Consider Alternatives When

  • Larger context needed: You need a window beyond 128K tokens and GPT-4.1 supports up to 1M tokens
  • Native audio required: GPT-4o handles audio input and output natively
  • Later snapshot features: You want structured outputs guarantees or creative writing enhancements introduced in later GPT-4o snapshots
  • Cost-driven workloads: GPT-4o or GPT-4o mini provide sufficient quality at lower cost

Conclusion

GPT-4 Turbo marked the point where GPT-4 class reasoning became broadly economical, pairing a context window of 128K tokens and vision input with reduced pricing for production deployment. For document-heavy, vision-enabled, or JSON-structured workloads that were designed around its specific feature set, it remains a well-understood and reliable option through AI Gateway.

Frequently Asked Questions

  • What made GPT-4 Turbo's context window significant?

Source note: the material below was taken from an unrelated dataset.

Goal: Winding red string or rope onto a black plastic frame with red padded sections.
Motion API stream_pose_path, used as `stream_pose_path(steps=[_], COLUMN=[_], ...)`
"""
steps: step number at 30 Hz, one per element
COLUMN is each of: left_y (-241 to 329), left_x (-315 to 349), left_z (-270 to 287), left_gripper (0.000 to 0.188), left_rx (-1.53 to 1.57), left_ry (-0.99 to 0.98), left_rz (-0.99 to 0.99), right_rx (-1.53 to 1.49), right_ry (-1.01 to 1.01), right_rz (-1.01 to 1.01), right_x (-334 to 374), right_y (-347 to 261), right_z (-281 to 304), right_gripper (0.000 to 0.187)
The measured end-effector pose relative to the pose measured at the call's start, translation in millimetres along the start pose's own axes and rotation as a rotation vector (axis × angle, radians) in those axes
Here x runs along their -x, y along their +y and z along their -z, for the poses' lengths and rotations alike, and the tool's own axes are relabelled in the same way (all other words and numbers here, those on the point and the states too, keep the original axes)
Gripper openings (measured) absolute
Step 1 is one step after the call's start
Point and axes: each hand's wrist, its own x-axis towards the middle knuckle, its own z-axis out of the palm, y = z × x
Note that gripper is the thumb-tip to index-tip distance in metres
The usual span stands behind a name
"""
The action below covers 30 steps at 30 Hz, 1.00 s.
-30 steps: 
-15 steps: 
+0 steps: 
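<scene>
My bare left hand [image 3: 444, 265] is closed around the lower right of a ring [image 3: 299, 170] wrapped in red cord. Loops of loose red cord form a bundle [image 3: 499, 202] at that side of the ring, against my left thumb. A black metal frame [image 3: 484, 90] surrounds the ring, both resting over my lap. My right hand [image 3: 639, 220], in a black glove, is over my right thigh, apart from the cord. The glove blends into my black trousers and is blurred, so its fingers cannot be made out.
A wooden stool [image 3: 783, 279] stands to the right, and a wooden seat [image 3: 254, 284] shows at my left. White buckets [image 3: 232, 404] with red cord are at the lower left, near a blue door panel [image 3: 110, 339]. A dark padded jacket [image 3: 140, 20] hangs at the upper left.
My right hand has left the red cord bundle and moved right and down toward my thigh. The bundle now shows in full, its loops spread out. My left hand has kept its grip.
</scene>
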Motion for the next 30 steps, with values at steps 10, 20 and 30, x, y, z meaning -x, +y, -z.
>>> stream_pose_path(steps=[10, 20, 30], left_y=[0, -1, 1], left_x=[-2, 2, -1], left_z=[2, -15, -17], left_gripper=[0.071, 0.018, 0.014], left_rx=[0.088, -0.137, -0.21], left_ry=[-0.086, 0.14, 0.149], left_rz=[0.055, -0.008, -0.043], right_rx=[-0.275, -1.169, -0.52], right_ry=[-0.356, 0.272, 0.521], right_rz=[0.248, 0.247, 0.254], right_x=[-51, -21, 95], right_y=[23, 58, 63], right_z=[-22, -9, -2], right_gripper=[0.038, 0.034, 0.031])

    At 128K tokens it holds roughly 300 pages of text, enabling workflows like full-codebase review, long legal document analysis, and extended multi-session conversation history without chunking.

  • How does JSON mode in GPT-4 Turbo work?

    Set response_format to { type: "json_object" } and the model constrains itself to produce valid JSON. This differs from the stricter JSON Schema-based Structured Outputs introduced later with gpt-4o-2024-08-06.

  • Does GPT-4 Turbo support image inputs?

    Yes. You can pass image URLs or base64-encoded images alongside text in the messages array. The model can analyze photographs, diagrams, screenshots, and documents with embedded figures.

  • What is GPT-4 Turbo's knowledge cutoff?

    April 2023. This was an update from earlier GPT-4 models and makes the model aware of events from the first half of 2023.

  • How does GPT-4 Turbo pricing compare to the original GPT-4?

    Rates are listed on this page. They reflect the providers routing through AI Gateway and shift when providers update their pricing.

  • Can I route GPT-4 Turbo requests through AI Gateway without storing provider API keys?

    Yes. AI Gateway handles authentication using its own API key or OIDC token system, so you don't need to embed OpenAI credentials in your deployment environment.

  • What are typical latency characteristics?

    This page shows live throughput and time-to-first-token metrics measured across real AI Gateway traffic.